Would be nice to have these in soft, cast latex...

http://www.etsy.com/listing/9207053...ry&ga_ship_to=US&ga_search_type=all&ga_facet=


----------



## debbie5 (Mar 2, 2007)

As a necklace, not as a costume or makeup.


----------



## RoxyBlue (Oct 6, 2008)

Ewwww


----------



## fontgeek (Jul 24, 2006)

Silicone would last longer and stay pliable.
Would you wear it or actually*use it for something, or do you think there is a market or these?
You could sculpt a bunch of original ears that could be sold separately to let people fashion their own necklace's, and make their collection as big as they want.


----------



## debbie5 (Mar 2, 2007)

Oh, I'd wear it. Definitely. Probably to karaoke.That's just how I roll.


----------



## Johnmonster (Sep 4, 2009)

You could probably go the super cheap route on those. Sculpt a few different ears in Sculpey or regular clay, and make some simple molds with silicone caulk from the DIY store. Make sure it's a sulfur free clay though, silicone dislikes sulfur clay. The Von Akin you can buy at Michael's and Hobby Lobby will be fine.

Once you wriggle the sculpts out of the silicone, get your trusty rusty hot glue gun and squeeze hot glue into the molds. Once cool, they should pop right out.
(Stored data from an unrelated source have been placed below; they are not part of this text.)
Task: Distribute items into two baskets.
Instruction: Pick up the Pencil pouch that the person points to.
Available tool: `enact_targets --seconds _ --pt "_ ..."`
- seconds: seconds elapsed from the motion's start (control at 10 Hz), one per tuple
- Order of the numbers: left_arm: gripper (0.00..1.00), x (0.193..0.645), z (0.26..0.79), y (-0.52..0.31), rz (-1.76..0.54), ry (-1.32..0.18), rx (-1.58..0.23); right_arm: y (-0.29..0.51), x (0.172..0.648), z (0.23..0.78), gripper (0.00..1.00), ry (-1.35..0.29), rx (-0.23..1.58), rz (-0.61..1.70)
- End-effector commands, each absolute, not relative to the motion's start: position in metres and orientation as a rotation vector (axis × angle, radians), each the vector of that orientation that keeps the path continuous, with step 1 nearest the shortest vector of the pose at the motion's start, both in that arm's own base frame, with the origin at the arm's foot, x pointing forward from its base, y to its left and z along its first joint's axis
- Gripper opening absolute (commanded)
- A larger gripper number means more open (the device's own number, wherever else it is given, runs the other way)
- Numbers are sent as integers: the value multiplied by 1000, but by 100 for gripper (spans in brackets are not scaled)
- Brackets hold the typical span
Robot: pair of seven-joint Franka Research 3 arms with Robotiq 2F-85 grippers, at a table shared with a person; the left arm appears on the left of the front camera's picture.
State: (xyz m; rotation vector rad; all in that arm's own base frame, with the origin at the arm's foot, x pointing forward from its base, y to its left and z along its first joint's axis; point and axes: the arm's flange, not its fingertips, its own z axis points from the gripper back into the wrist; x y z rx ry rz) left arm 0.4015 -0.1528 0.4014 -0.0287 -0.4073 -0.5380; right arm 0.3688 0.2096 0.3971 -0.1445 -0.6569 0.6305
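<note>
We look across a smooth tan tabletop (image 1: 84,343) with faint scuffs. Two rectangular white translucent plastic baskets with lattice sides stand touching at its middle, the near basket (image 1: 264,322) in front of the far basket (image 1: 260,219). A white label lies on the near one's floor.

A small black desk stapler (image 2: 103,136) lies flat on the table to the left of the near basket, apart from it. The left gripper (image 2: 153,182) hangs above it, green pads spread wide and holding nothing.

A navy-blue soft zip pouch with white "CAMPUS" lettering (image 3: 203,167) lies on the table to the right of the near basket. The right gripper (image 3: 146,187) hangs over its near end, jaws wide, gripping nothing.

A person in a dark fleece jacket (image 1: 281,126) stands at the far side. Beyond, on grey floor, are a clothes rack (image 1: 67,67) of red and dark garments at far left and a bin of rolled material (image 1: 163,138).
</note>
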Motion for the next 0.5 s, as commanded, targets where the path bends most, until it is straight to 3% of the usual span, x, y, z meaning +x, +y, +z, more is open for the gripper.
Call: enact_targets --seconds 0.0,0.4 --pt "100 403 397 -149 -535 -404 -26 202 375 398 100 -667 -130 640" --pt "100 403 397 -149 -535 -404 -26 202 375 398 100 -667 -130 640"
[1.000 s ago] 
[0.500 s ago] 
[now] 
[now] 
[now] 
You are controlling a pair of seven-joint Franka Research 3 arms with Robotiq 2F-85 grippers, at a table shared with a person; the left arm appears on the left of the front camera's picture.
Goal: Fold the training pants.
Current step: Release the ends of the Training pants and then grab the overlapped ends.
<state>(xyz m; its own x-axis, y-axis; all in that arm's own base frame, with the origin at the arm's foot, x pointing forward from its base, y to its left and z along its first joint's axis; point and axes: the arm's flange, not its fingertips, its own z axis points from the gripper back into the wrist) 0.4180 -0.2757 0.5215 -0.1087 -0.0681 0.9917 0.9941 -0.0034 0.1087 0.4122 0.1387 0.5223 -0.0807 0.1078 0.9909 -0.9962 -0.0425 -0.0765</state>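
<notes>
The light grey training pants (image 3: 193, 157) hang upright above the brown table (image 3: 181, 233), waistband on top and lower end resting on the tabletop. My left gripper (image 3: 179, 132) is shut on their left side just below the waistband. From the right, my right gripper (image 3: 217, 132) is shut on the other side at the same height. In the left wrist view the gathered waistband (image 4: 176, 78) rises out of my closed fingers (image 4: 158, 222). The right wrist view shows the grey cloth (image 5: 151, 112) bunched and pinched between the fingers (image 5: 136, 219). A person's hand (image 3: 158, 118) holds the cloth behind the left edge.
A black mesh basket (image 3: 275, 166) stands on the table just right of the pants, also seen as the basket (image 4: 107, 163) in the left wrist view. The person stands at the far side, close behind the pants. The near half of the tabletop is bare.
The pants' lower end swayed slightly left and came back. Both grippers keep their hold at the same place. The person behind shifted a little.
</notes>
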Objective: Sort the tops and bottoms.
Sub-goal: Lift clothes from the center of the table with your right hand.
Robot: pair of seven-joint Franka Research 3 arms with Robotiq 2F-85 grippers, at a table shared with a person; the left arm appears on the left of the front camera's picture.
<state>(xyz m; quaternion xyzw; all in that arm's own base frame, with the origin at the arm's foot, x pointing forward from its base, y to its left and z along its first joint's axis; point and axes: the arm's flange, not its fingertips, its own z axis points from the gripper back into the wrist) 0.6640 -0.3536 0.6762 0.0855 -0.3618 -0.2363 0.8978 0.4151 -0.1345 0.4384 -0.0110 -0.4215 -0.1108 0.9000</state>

Hit them with some primer and paint away.

Then drag out those mismatched, hopelessly out of style, or just plain tiresome earrings out and bling those babies up.


----------



## Spooky D (Oct 4, 2011)

Wow how weird I actually just made this yesterday I was thinking about using it as a detail piece on a necromicon I'm making.

I sculpted it in clay and cast it in plaster, then used oogoo to make the final piece. Mostly I did all this just to see if I could, i have never sculpted and cast anything before. I was super excited at how well it worked.


----------



## debbie5 (Mar 2, 2007)

Ears looking at cha!! (raising glass of milk)


----------



## Hairazor (Mar 13, 2012)

Wow!!


----------